Fiscal reform: The fourth challenge is tax reform and the generation of quality jobs, identified as urgent priorities of the new administration. Economist Vargas has explained that an economic policy strategy needs to be designed that will permit the generation of a good number of quality jobs within a year. He rejected any simplistic fiscal austerity policy in favor of a strategy of increased spending balanced by a similar increase in income. Reactivation of the economy and the creation of more jobs would eventually reduce the fiscal deficit, at the same time lessening the relative weight of the debt.

The agricultural sector: The fifth challenge is to bring about an agricultural recovery. When a journalist asked President Solís what he would say to the country’s farmers, he responded: “I have to ask for their forgiveness.” Perhaps a good indicator that the repentance is sincere has been the naming of Luis Felipe Arauz as agricultural minister. Arauz was previously dean of the University of Costa Rica’s Agro-food Sciences Department and is considered a very sensible person with an excellent background and expertise in this field.

On various occasions, the new government has indicated that it proposes to promote agriculture for the local market, without neglecting the export sectors. It has insisted that the challenge is huge and assures that it will guarantee production for domestic consumption because supporting crops and sales inside the country will generate value added, employment and the desired rural reactivation.

It’s still too soon to know

President Solís told one international medium: “I’ll know I’m doing something well when some call me communist and others neoliberal.” In many ways that statement portrays the PAC’s sustained tendency to try to look like a centrist party that prioritizes consensus above all else.

Despite that conciliatory—or complacent—tone, it must be recognized that both the priorities described here and many others that form part of his government plan, will require courageous decisions that could generate a lot of new enemies for him and unrelenting confrontations that could undermine the promises of change and hinder the legislative work.
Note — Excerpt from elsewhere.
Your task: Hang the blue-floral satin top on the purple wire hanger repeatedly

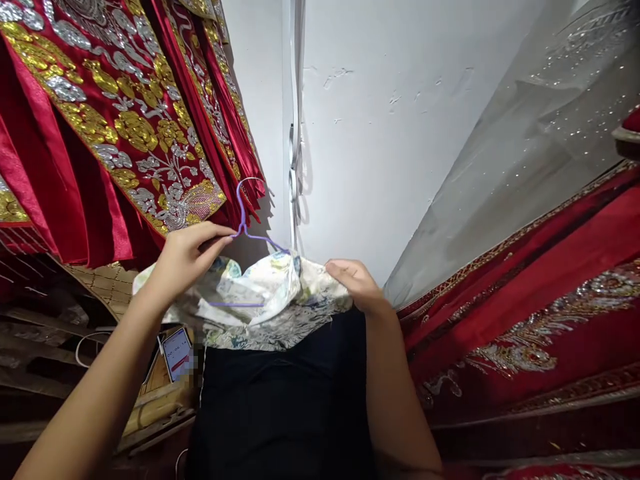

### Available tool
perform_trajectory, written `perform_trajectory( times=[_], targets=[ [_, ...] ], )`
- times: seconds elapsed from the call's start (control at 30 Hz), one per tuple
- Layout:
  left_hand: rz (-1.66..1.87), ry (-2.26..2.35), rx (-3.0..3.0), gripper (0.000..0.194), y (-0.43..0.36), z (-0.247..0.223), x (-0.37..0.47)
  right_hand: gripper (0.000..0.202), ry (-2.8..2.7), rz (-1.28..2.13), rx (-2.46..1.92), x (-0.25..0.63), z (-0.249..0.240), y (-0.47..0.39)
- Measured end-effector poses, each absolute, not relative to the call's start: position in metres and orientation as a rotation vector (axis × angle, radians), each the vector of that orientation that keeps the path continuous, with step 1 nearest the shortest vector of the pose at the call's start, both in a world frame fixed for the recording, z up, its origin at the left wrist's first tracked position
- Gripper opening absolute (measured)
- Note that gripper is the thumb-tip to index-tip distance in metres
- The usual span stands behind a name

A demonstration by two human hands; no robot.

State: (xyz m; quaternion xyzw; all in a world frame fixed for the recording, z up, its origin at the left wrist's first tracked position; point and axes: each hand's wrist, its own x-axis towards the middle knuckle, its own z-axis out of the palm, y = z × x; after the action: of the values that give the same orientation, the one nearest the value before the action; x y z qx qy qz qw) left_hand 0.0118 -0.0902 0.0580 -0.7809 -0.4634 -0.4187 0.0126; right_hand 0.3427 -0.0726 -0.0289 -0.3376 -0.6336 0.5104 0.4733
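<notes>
A purple wire hanger (243, 212) stands upright in front of me, its hook toward the wall. My left hand (193, 252) pinches the hanger's shoulder just left of the neck. Over the hanger hangs a white floral garment (270, 277) with blue and green print; the hanger's lower bar shows across its opening. My right hand (356, 281) is closed on the garment's right edge, thumb on top. The fabric is bunched between the hands, and its lower part spreads over my dark clothing.
Red garments with gold and silver embroidery (145, 133) hang at the left. More red embroidered cloth (530, 333) and a sheer white sparkling fabric (500, 147) fill the right. A white wall (380, 133) stands ahead. A phone (177, 352) showing a timer lies lower left.
</notes>
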Motion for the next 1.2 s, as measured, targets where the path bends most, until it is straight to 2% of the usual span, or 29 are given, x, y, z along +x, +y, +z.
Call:
perform_trajectory(
  times=[0.1, 0.2, 0.43, 0.6, 0.7, 0.8, 0.93, 1.1, 1.2],
  targets=[
    [-1.416, -1.354, -2.211, 0.026, -0.065, 0.054, 0.019, 0.040, -1.370, 1.212, -0.802, 0.344, -0.008, -0.048],
    [-1.600, -1.312, -1.923, 0.038, -0.057, 0.040, 0.029, 0.041, -1.228, 1.146, -0.777, 0.337, 0.008, -0.013],
    [-2.092, -1.576, -1.645, 0.058, -0.052, -0.038, 0.095, 0.042, -1.107, 1.067, -0.751, 0.329, -0.007, 0.006],
    [-2.227, -1.611, -1.479, 0.057, -0.042, -0.055, 0.105, 0.046, -1.139, 1.042, -0.751, 0.323, 0.003, 0.019],
    [-2.423, -1.647, -1.438, 0.054, -0.031, -0.058, 0.092, 0.045, -1.150, 1.030, -0.724, 0.324, 0.017, 0.028],
    [-2.578, -1.660, -1.596, 0.038, -0.024, -0.063, 0.086, 0.042, -1.080, 0.966, -0.735, 0.340, 0.018, 0.016],
    [-2.616, -1.687, -1.750, 0.017, -0.032, -0.071, 0.100, 0.039, -1.019, 0.918, -0.817, 0.362, -0.007, -0.018],
    [-2.991, -1.696, -1.743, 0.026, -0.040, -0.077, 0.119, 0.043, -1.008, 0.951, -0.829, 0.352, -0.039, -0.032],
    [-2.993, -1.738, -1.763, 0.032, -0.031, -0.077, 0.114, 0.044, -0.948, 0.927, -0.842, 0.345, -0.054, -0.026]
  ],
)
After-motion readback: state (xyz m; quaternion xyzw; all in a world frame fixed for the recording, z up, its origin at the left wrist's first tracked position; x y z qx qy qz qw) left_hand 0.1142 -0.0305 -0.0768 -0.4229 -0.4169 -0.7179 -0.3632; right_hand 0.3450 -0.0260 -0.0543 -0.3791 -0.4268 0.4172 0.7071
All remains to be seen. If the government is prepared to fulfill its promises, it will have to take a clear and consistent stand on sensitive issues. Some believe the PAC will do “what they let it do” and don’t think four years are enough to lay the groundwork for a transformative process, much less for such a process to bear fruit. They believe the contradictions and disappointments will emerge sooner rather than later.

It’s too soon for either fierce criticism or sustained applause. New and old challenges will arise and the way they are dealt with will allow the public to see what this young government is really made of.

Karina Fonseca Vindas is a social communicator and director of Costa Rica’s Jesuit Service for Migrants.